> [Source material]
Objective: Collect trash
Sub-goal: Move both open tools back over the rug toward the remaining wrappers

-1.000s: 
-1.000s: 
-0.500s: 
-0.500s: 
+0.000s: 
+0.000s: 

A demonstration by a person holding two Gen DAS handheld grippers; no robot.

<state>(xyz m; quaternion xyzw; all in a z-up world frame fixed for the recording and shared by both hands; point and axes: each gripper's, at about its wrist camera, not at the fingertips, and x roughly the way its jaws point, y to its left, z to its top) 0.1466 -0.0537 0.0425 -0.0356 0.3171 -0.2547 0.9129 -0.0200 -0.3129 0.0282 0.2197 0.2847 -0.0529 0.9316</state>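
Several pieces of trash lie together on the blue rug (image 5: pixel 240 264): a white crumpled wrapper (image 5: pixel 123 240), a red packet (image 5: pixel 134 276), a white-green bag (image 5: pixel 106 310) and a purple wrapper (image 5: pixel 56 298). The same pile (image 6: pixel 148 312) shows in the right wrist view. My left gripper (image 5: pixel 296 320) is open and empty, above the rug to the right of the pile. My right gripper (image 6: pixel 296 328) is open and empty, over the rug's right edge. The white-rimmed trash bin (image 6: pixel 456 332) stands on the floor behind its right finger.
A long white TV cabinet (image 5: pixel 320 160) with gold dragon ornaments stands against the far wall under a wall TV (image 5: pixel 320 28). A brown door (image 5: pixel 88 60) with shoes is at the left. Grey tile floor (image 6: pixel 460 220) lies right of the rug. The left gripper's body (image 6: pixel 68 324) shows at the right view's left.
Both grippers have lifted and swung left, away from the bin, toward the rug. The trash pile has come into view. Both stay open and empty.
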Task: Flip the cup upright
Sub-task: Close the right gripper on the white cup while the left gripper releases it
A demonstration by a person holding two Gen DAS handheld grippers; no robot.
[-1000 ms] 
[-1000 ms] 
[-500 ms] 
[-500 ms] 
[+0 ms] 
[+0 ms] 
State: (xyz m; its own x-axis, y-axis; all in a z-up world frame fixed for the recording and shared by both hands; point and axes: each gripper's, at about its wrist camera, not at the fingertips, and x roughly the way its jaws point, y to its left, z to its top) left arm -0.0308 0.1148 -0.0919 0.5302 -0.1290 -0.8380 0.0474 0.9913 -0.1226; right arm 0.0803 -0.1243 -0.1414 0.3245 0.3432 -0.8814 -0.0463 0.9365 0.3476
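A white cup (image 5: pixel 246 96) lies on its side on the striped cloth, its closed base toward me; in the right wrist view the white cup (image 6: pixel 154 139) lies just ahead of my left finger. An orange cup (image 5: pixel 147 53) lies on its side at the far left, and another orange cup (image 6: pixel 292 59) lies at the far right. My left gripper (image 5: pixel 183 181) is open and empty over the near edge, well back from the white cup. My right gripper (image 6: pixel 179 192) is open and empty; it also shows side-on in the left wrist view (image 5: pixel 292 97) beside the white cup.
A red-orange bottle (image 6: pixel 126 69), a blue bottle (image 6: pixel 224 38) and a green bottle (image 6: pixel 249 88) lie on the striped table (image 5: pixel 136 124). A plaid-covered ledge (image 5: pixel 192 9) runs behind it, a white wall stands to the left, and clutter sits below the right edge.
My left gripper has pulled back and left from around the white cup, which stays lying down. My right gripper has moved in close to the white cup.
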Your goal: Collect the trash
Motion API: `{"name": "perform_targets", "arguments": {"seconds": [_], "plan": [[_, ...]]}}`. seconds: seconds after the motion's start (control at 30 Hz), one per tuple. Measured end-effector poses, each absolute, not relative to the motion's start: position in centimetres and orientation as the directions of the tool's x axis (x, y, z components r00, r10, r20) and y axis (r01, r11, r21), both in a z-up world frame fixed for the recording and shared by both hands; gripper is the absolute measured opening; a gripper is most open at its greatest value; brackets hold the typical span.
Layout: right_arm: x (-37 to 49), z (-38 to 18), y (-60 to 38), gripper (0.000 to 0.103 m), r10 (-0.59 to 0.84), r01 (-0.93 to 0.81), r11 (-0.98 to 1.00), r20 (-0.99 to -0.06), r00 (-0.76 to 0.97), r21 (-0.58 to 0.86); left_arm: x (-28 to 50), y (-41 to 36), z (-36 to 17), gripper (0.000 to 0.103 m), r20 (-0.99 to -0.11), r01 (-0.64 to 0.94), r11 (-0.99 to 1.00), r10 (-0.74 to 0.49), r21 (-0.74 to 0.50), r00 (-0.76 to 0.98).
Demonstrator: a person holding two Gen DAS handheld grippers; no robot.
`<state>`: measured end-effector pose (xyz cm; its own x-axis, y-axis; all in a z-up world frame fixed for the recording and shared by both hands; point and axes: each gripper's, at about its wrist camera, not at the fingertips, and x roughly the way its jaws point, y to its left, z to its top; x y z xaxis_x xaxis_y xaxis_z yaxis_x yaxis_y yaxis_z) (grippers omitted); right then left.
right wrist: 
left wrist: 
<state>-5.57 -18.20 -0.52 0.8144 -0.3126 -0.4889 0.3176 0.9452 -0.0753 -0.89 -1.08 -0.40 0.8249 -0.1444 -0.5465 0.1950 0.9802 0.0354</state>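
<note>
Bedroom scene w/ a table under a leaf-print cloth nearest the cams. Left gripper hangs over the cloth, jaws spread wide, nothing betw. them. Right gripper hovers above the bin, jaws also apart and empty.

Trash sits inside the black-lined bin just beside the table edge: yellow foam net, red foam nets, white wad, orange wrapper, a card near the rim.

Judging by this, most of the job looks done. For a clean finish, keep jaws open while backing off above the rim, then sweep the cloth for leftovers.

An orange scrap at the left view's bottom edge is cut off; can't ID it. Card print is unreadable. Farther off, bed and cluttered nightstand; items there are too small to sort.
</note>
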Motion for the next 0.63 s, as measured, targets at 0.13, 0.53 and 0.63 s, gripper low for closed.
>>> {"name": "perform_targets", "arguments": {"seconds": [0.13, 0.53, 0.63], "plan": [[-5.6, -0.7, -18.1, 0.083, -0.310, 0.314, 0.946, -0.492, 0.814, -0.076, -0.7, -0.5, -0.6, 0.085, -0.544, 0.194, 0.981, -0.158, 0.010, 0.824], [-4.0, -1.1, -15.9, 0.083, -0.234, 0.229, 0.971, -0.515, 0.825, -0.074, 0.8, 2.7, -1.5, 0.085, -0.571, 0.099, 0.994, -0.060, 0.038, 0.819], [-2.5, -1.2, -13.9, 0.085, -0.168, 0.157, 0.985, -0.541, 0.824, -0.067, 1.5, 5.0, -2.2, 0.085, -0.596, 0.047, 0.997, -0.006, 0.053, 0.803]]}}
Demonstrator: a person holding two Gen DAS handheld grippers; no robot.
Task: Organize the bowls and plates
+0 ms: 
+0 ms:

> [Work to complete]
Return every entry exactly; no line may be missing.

> [Task output]
Objective: Collect trash
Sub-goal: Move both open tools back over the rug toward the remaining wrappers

-1.000s: 
-1.000s: 
-0.500s: 
-0.500s: 
+0.000s: 
+0.000s: 

A demonstration by a person holding two Gen DAS handheld grippers; no robot.

<state>(xyz m; quaternion xyzw; all in a z-up world frame fixed for the recording and shared by both hands; point and axes: each gripper's, at about its wrist camera, not at the fingertips, and x roughly the way its jaws point, y to its left, z to its top) 0.1466 -0.0537 0.0425 -0.0356 0.3171 -0.2547 0.9129 -0.0200 -0.3129 0.0282 0.2197 0.2847 -0.0529 0.9316</state>
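Several pieces of trash lie together on the blue rug (image 5: pixel 240 264): a white crumpled wrapper (image 5: pixel 123 240), a red packet (image 5: pixel 134 276), a white-green bag (image 5: pixel 106 310) and a purple wrapper (image 5: pixel 56 298). The same pile (image 6: pixel 148 312) shows in the right wrist view. My left gripper (image 5: pixel 296 320) is open and empty, above the rug to the right of the pile. My right gripper (image 6: pixel 296 328) is open and empty, over the rug's right edge. The white-rimmed trash bin (image 6: pixel 456 332) stands on the floor behind its right finger.
A long white TV cabinet (image 5: pixel 320 160) with gold dragon ornaments stands against the far wall under a wall TV (image 5: pixel 320 28). A brown door (image 5: pixel 88 60) with shoes is at the left. Grey tile floor (image 6: pixel 460 220) lies right of the rug. The left gripper's body (image 6: pixel 68 324) shows at the right view's left.
Both grippers have lifted and swung left, away from the bin, toward the rug. The trash pile has come into view. Both stay open and empty.
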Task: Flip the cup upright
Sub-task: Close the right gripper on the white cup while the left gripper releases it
A demonstration by a person holding two Gen DAS handheld grippers; no robot.
[-1000 ms] 
[-1000 ms] 
[-500 ms] 
[-500 ms] 
[+0 ms] 
[+0 ms] 
State: (xyz m; its own x-axis, y-axis; all in a z-up world frame fixed for the recording and shared by both hands; point and axes: each gripper's, at about its wrist camera, not at the fingertips, and x roughly the way its jaws point, y to its left, z to its top) left arm -0.0308 0.1148 -0.0919 0.5302 -0.1290 -0.8380 0.0474 0.9913 -0.1226; right arm 0.0803 -0.1243 -0.1414 0.3245 0.3432 -0.8814 -0.0463 0.9365 0.3476
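A white cup (image 5: pixel 246 96) lies on its side on the striped cloth, its closed base toward me; in the right wrist view the white cup (image 6: pixel 154 139) lies just ahead of my left finger. An orange cup (image 5: pixel 147 53) lies on its side at the far left, and another orange cup (image 6: pixel 292 59) lies at the far right. My left gripper (image 5: pixel 183 181) is open and empty over the near edge, well back from the white cup. My right gripper (image 6: pixel 179 192) is open and empty; it also shows side-on in the left wrist view (image 5: pixel 292 97) beside the white cup.
A red-orange bottle (image 6: pixel 126 69), a blue bottle (image 6: pixel 224 38) and a green bottle (image 6: pixel 249 88) lie on the striped table (image 5: pixel 136 124). A plaid-covered ledge (image 5: pixel 192 9) runs behind it, a white wall stands to the left, and clutter sits below the right edge.
My left gripper has pulled back and left from around the white cup, which stays lying down. My right gripper has moved in close to the white cup.
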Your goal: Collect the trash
Motion API: `{"name": "perform_targets", "arguments": {"seconds": [_], "plan": [[_, ...]]}}`. seconds: seconds after the motion's start (control at 30 Hz), one per tuple. Measured end-effector poses, each absolute, not relative to the motion's start: position in centimetres and orientation as the directions of the tool's x axis (x, y, z components r00, r10, r20) and y axis (r01, r11, r21), both in a z-up world frame fixed for the recording and shared by both hands; gripper is the absolute measured opening; a gripper is most open at its greatest value; brackets hold the typical span.
Layout: right_arm: x (-37 to 49), z (-38 to 18), y (-60 to 38), gripper (0.000 to 0.103 m), r10 (-0.59 to 0.84), r01 (-0.93 to 0.81), r11 (-0.98 to 1.00), r20 (-0.99 to -0.06), r00 (-0.76 to 0.97), r21 (-0.58 to 0.86); left_arm: x (-28 to 50), y (-41 to 36), z (-36 to 17), gripper (0.000 to 0.103 m), r20 (-0.99 to -0.11), r01 (-0.64 to 0.94), r11 (-0.99 to 1.00), r10 (-0.74 to 0.49), r21 (-0.74 to 0.50), r00 (-0.76 to 0.98).
Demonstrator: a person holding two Gen DAS handheld grippers; no robot.
`<state>`: measured end-effector pose (xyz cm; its own x-axis, y-axis; all in a z-up world frame fixed for the recording and shared by both hands; point and axes: each gripper's, at about its wrist camera, not at the fingertips, and x roughly the way its jaws point, y to its left, z to its top; x y z xaxis_x xaxis_y xaxis_z yaxis_x yaxis_y yaxis_z) (grippers omitted); right then left.
right wrist: 
left wrist: 
<state>-5.57 -18.20 -0.52 0.8144 -0.3126 -0.4889 0.3176 0.9452 -0.0753 -0.89 -1.08 -0.40 0.8249 -0.1444 -0.5465 0.1950 0.9802 0.0354</state>
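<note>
Bedroom scene w/ a table under a leaf-print cloth nearest the cams. Left gripper hangs over the cloth, jaws spread wide, nothing betw. them. Right gripper hovers above the bin, jaws also apart and empty.

Trash sits inside the black-lined bin just beside the table edge: yellow foam net, red foam nets, white wad, orange wrapper, a card near the rim.

Judging by this, most of the job looks done. For a clean finish, keep jaws open while backing off above the rim, then sweep the cloth for leftovers.

An orange scrap at the left view's bottom edge is cut off; can't ID it. Card print is unreadable. Farther off, bed and cluttered nightstand; items there are too small to sort.
</note>
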Motion for the next 0.63 s, as measured, targets at 0.13, 0.53 and 0.63 s, gripper low for closed.
>>> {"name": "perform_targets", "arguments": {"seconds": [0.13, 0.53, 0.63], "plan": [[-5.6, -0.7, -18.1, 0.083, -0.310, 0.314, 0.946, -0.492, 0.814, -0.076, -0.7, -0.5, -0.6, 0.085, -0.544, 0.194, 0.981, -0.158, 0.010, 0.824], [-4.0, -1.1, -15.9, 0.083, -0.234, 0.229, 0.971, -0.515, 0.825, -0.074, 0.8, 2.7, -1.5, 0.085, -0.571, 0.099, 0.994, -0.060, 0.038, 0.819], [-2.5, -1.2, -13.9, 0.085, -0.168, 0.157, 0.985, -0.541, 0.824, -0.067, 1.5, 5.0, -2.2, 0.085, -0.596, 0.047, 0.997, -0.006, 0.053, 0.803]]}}
Demonstrator: a person holding two Gen DAS handheld grippers; no robot.
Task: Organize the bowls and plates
+0 ms: 
+0 ms:

The exercise was worked through completely.